日光に弱い吸血鬼が日傘を忘れて変えるとは何事か――霊夢は呆れのため息を吐いた。いくら夕暮れとは言え無茶をする。あのバカ気化してないでしょうね、とひとりごちた。
さて、しかしどうしたものだろう。届けるべきだろうか、と博麗霊夢は考える。明日か一週間後か一ヵ月後かは分からないが、とりあえずこのまま置いておけばレミリアはそのうち取りに来るに違いない。
だがそのときにはきっと夜に来る。当たり前だ、日傘はここにあるのだから。そして夜遅いから泊まっていくわという流れになり、十中八九その他を巻き込んで夜通し宴会になる。最近お酒のストックが少ないからそれは避けたい。
ついでにいえば、これからもよろしくと今日言われてお茶をもらったわけで、直後に日傘を届ければ何かまたもらえるかもしれない。もとい、よろしくしあった間柄で忘れ物一つ届けないというのはどうにも体裁が悪いだろう。
「……でも」
ごはん。
音として出さずに呟いたその言葉は、代わりに吐息となり、白いご飯から出る湯気を揺らして自己主張した。
常備菜のお浸しやたくあんはそのまま晩酌に使いまわせる。が、鮎の一夜干しの具合は今この時こそが極上だろう。炊き立ての白いご飯も至高の味わいを約束している。かぼちゃの煮付けは冷めても美味そうではあるものの、今はあのほこほこした食感を楽しみたい。
それに何より、先ほど温めなおした味噌汁は食べてしまわないと悪くなるだろう。余熱で温めたのは煮立たせないためなのだから。

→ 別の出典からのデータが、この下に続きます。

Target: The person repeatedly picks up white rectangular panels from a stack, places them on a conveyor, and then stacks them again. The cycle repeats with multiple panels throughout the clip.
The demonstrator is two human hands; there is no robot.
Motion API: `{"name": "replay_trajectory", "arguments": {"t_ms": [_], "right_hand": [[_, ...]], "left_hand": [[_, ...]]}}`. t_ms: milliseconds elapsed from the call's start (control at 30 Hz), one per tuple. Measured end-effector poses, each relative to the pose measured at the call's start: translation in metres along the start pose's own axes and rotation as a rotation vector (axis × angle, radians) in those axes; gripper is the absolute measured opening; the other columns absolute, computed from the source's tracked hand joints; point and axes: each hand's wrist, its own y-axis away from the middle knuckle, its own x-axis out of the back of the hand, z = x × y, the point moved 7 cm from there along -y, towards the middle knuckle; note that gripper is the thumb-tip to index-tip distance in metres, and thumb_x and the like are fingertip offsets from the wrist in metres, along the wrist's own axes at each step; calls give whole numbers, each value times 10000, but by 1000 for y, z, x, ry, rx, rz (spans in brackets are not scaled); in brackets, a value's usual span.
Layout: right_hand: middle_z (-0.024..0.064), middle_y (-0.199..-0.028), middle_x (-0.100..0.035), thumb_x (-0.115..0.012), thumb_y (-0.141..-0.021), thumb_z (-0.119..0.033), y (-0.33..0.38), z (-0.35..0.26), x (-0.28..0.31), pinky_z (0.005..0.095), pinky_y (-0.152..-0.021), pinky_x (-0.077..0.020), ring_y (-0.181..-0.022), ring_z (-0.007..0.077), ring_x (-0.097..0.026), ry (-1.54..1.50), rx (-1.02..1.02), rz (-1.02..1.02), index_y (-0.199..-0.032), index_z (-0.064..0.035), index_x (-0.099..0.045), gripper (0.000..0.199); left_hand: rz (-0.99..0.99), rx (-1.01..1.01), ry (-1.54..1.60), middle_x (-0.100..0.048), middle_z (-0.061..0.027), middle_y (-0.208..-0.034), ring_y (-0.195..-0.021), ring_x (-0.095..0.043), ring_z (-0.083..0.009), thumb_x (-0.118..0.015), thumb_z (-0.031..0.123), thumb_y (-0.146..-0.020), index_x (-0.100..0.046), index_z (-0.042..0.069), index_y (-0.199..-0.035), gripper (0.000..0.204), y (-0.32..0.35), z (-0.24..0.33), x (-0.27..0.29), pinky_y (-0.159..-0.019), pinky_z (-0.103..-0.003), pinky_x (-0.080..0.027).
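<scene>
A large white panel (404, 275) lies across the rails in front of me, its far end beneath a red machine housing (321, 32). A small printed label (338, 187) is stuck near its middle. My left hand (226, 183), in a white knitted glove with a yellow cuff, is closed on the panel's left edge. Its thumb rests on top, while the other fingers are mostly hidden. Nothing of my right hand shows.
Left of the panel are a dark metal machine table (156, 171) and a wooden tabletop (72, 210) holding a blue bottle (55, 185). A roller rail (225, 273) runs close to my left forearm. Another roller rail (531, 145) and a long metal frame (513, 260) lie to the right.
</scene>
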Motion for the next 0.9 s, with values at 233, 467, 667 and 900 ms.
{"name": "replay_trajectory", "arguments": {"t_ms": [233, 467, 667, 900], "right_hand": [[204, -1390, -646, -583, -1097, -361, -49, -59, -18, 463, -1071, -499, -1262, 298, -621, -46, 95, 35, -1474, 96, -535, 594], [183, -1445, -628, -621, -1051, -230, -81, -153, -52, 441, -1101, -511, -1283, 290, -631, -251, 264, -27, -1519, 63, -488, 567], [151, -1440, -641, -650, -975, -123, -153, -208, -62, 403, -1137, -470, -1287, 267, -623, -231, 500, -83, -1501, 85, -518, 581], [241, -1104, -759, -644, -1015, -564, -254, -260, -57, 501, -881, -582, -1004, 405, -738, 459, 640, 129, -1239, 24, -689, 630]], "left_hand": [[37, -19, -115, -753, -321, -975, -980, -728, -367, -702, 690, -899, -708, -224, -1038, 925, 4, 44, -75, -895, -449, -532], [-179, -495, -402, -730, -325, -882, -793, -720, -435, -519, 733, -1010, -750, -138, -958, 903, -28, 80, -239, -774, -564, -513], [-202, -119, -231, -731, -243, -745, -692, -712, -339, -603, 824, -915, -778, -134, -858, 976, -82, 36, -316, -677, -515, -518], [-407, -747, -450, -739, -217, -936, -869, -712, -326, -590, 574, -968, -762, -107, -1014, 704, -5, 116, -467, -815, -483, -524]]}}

しかしこの熱々の夕ご飯を食べ終われば、今よりもっと汗をかく。遊びで行う弾幕ごっこの「少し汗かいて気持ちいい」などというレベルでなく、普通に汗くさくなるレベルで。ただでさえ弾幕ごっこの後に火を使って、少し汗ばんでいるというのに。
そうなれば風呂に入らなければなるまい。ご飯を食べて風呂に入れば、もう深夜だ。今日は昼に博麗神社に来たのだから、咲夜もレミリアも寝ているだろう。二人が寝ているならお礼は期待できない――もとい、寝ていることが分かりきっている時間に訪ねるなんて非常識だ。
「このままでいいのか、いけないのか、それが問題ね」
まるで父の幽霊に叔父の殺害を教唆された王子のような顔で霊夢は考える。
本人にとっては非常に重大で哲学的なこの問いは、結局30秒ほどで「明日の昼ごろ行けば咲夜が起きてるでしょ」という結論を見た。
一話当たりの適正な量がよく分かりません……
本当なら傘届けに紅魔館に行って――というところまでで二話にする予定だったのですが、長くなりそうだったので書いたところまでを。
どう考えてもご飯にこだわりすぎました。